Djalma

Personal information
- Full name: Nasley Airton Lisboa de Souza
- Date of birth: 15 April 1988 (age 36)
- Place of birth: Januária, Brazil
- Height: 1.79 m (5 ft 10 in)
- Position(s): Attacking midfielder

Youth career
- América-MG

Senior career*
- Years: Team / Apps / (Gls)
- 2009: América-MG / 0 / (0)
- 2010: Patrocinense
- 2010: Cristal / 6 / (1)
- 2011–2013: Santo André / 6 / (0)
- 2011: → Patrocinense (loan)
- 2012–2013: → Gil Vicente (loan) / 6 / (0)
- 2013: São Paulo-RS
- 2014: Novorizontino / 3 / (0)
- 2014: Jacuipense / 2 / (0)
- 2014: Portuguesa / 4 / (1)
- 2015: Guarani-MG / 8 / (1)
- 2015: Coruripe / 9 / (2)
- 2016: Taubaté / 11 / (1)
- 2017: Confiança / 8 / (0)
- 2017: Villa Nova / 1 / (0)
- 2018: ASA / 15 / (0)
- 2018: São Luiz / 3 / (1)
- 2019: Pelotas / 1 / (0)
- 2019: Patrocinense / 0 / (0)
- 2020: Guarani-MG / 3 / (0)
- 2020: America-RJ / 2 / (0)
- 2020: Canaã EC / 2 / (0)
- 2021: America-RJ / 4 / (0)

= Djalma (footballer, born 1988) =

Brazilian footballer

Nasley Airton Lisboa de Souza, commonly known as Djalma (born 15 April 1988), is a Brazilian footballer who plays as an attacking midfielder.

==Career==
Born in Januária, Minas Gerais, Djalma graduated from América-MG's youth system, and made his senior debuts with lowly locals Patrocinense. After playing for Cristal he joined Santo André, being immediately loaned back to Patrocinense.

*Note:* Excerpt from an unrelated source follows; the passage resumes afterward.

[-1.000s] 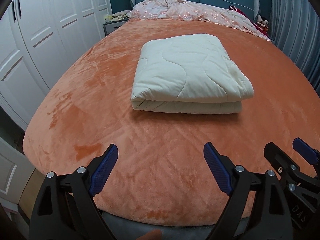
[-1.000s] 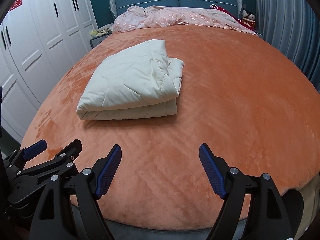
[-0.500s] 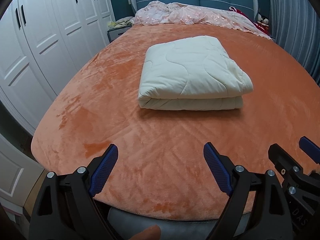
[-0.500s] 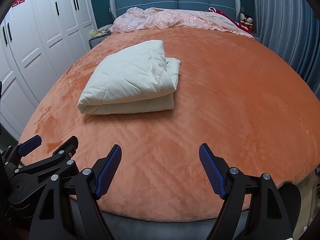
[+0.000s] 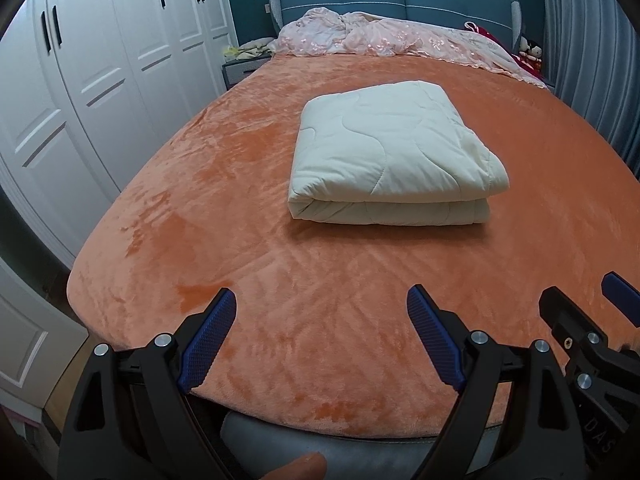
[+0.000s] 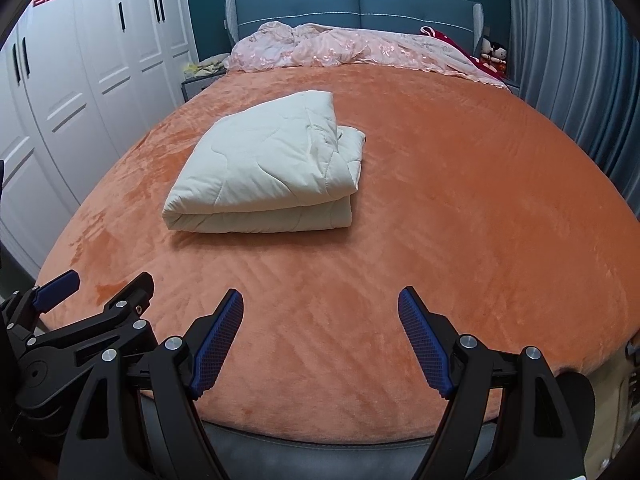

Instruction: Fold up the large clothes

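While both grippers, left gripper (image 5: 320,336) and right gripper (image 6: 320,334), gape wide and empty at frame bottom; nudging the folded quilt (image 5: 392,160) mid-frame could spill its loose right-hand layers.

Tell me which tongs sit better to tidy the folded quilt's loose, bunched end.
Right, probably. From the right tongs the cream quilt's bunched open edges face that side; the left tongs face its smooth fold. Both are open, off it.

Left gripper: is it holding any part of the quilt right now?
No. The left gripper is open and empty over the near edge of the orange bedspread, well short of the folded quilt.
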Demonstrator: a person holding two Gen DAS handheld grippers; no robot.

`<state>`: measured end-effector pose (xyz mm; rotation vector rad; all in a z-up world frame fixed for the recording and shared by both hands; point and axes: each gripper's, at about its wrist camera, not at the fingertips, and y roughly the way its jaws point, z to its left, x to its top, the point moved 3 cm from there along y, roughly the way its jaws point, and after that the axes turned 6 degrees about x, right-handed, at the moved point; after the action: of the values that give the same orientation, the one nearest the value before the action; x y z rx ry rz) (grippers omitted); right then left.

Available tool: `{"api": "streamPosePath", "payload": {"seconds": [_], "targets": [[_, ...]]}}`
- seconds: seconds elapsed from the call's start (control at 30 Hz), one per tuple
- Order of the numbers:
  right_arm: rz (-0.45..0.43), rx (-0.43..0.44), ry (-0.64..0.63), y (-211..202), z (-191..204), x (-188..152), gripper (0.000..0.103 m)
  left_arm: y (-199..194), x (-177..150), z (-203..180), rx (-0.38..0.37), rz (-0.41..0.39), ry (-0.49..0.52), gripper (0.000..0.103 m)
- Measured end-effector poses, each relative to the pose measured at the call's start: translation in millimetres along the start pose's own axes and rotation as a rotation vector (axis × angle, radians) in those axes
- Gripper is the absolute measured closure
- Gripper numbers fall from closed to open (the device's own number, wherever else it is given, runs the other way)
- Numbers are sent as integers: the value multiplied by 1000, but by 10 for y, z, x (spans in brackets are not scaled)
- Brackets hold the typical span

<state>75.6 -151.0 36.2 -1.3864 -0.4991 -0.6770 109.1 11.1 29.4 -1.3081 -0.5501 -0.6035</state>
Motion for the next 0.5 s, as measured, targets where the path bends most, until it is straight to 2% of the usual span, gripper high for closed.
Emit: {"api": "streamPosePath", "payload": {"seconds": [0.5], "targets": [[-12, -3, -4, -49, 38, -13, 25, -68, -24, 35, 8, -12, -6, 18]]}}
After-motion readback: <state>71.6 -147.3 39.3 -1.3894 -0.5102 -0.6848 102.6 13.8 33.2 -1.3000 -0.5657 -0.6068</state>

In July 2011 Djalma returned to Ramalhão, and played for the club in Série C. On 21 August 2012 he was loaned to Portuguese Primeira Liga side Gil Vicente in a two-year deal.

On 24 September 2012 Djalma played his first match as a professional, replacing compatriot Luís Carlos in the 74th minute of a 1–2 away loss against Sporting. He only appeared in six matches during the campaign, all from the bench, and was subsequently released.

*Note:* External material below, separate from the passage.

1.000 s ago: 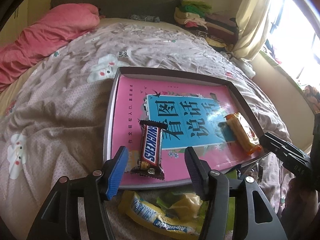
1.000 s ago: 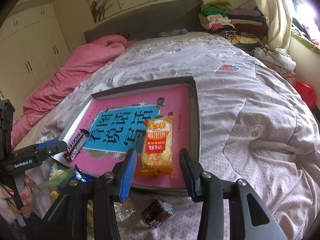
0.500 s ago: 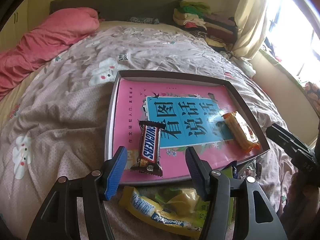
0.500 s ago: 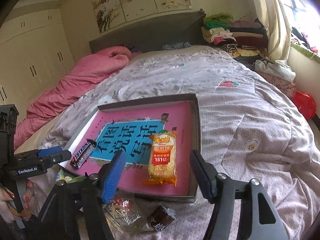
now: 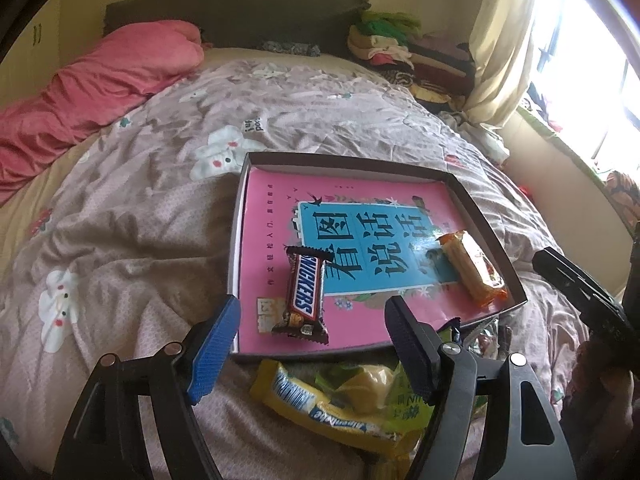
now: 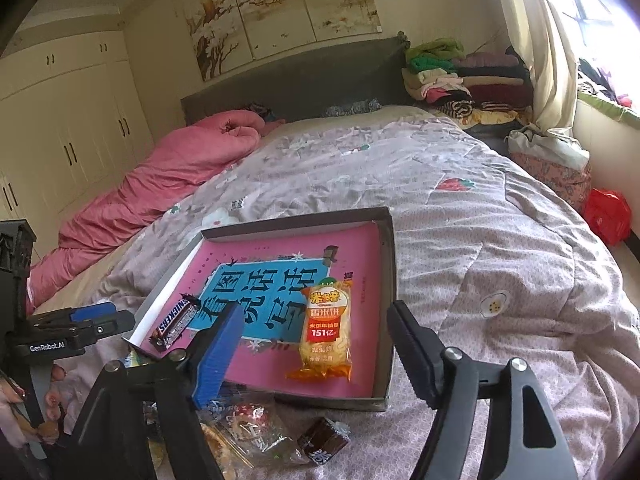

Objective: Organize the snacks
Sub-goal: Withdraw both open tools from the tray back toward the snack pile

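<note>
A shallow grey box with a pink and blue printed bottom lies on the bed. Inside it a Snickers bar rests near the front left, and an orange rice cracker pack lies at the right. My left gripper hangs just short of the Snickers bar, jaws opening, nothing between them. My right gripper hovers above the near end of the cracker pack, jaws opening, pads clear of it. Loose snacks lie in front of the box: a yellow Alpenliebe pack, a clear packet and a dark wrapped sweet.
A pink blanket is bunched along the bed's left side. Folded clothes are stacked by the headboard at the right, beside a curtain. A red bag sits on the floor right of the bed. Wardrobes line the left wall.
The right gripper let go of the rice cracker pack, spread its jaws wide and rose slightly. The left gripper's jaws widened around the Snickers bar lying in the box.
</note>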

After a brief period at São Paulo-RS, Djalma joined Grêmio Novorizontino in January 2014. In July, he moved to Série D's Jacuipense.

On 15 August 2014 Djalma joined Portuguesa until the end of the year. He appeared in four matches and scored once before being left out of the squad in October.

In December 2014, after being released by Lusa, Djalma joined Guarani-MG.